ABSTRACT
Italy has been affected by many different shocks in recent years, from the Great Recession to many natural hazards. While many studies have analysed the effects of natural and socio-economic shocks on urbanized and developed areas, very few have focused on locked-in and less developed regions. In this study we focus on the pernicious effects of three earthquakes that have affected the labour markets of rural and inner municipalities of Central Italy during the last 20 years. We adopt a machine-learning technique that allows us to provide a scenario five to seven years after the earthquake for 133 municipalities affected by the Central Italy earthquake in 2016.
DISCLOSURE STATEMENT
No potential conflict of interest was reported by the authors.
Notes
1. Generally, inner areas are economically vulnerable municipalities situated far from cities and large urban agglomerates.

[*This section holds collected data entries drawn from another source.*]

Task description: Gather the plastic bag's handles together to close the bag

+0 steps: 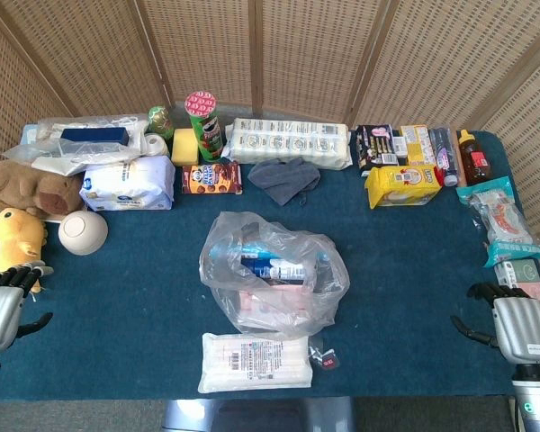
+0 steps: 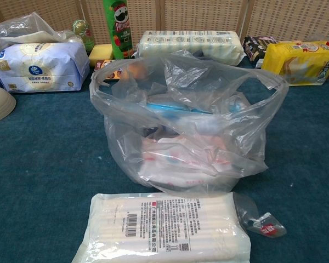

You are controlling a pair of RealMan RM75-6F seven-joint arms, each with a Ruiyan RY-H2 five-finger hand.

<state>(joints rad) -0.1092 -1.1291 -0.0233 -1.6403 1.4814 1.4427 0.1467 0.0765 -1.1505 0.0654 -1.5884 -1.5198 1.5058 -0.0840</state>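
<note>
While the plastic bag [image 1: 274,274] sits at the middle of the blue-covered table [image 1: 135,297], well apart from both sets of fingers and roughly midway between them, nothing of the closing looks done yet: its mouth gapes upward, and in the chest view the handles [image 2: 266,76] stand spread to either side of the opening instead of being drawn together. Packaged goods show through the clear film. The left hand [image 1: 4,306] waits at the near left edge of the table with its fingers [image 1: 18,274] apart and nothing in them; the right hand [image 1: 513,324] waits at the near right edge, fingers likewise spread and empty. Neither touches the bag, so I judge the whole task is still ahead: reaching in, taking a handle on each side, and bringing the two together over the contents. Just on the near side of the bag lies a flat white packet [image 1: 256,362], closer to the hands' line than the bag is. Beyond the left fingers sit a yellow plush toy [image 1: 16,236] and a pale bowl [image 1: 83,231]; beyond the right fingers lie snack packets [image 1: 499,216]. Further back, a green crisps can [image 1: 203,121] stands upright.
</note>
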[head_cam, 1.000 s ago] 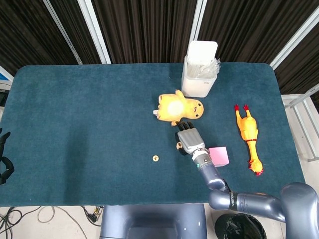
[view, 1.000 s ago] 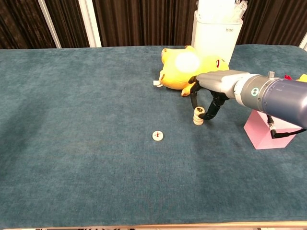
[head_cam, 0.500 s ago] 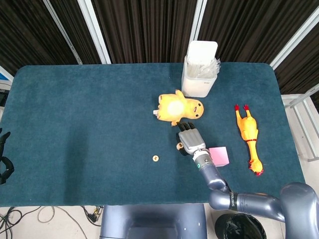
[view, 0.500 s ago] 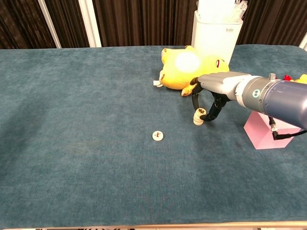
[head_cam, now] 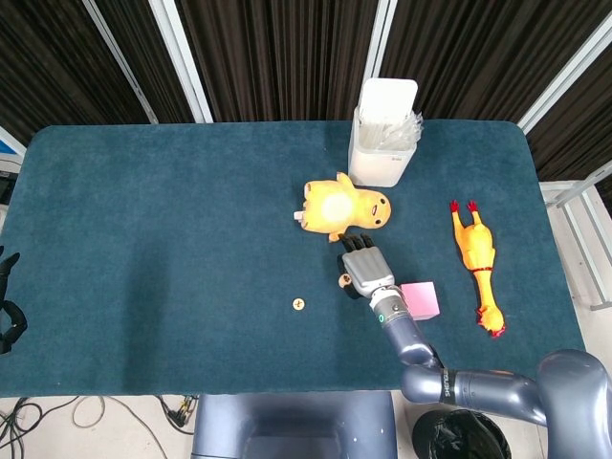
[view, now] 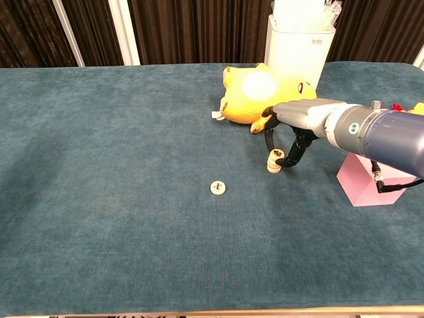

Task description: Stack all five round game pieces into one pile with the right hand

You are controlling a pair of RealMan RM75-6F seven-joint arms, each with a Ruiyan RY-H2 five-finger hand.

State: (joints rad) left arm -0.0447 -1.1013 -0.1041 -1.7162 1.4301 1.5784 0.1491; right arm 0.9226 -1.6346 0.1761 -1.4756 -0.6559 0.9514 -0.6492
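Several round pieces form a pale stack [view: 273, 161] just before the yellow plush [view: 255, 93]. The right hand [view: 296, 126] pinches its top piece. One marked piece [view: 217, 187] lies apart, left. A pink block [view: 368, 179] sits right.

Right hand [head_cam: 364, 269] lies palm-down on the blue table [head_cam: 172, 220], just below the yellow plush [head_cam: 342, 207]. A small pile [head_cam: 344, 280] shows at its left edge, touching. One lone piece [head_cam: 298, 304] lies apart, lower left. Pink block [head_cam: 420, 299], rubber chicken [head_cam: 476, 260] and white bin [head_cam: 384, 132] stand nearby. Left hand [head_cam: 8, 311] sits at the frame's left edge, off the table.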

2. We exclude municipalities affected by major earthquakes before the 1990s (e.g., the Friuli earthquake in 1976 and the Irpinia earthquake in 1980) due to changes in the structure and content of the Italian Census over the years.
3. The start of the ‘five-year period after the earthquake’ is lagged two years after the event.
4. The nominal number of features in the model is actually 31. This is due to the feature ‘Population trend’, recording the population growth trend in the period before the earthquake, which is split into five features recording yearly variations rates.
5. The different logical and mathematical functioning of the algorithms is not discussed here, but see Aggarwal (Citation2014).
6. Indeed, there are different methods to solve, for example, a logistic regression, therefore different specific algorithms can be employed. These ‘specific’ algorithms are called solvers.
7. We provide results for the RFE only; details on the F-test are available from the authors upon request.
8. Liblinear is an open-source library for large-scale linear classification. The solver is a linear classificator that supports logistic regression and linear support vector machines. It is recommended when one has a high-dimension dataset.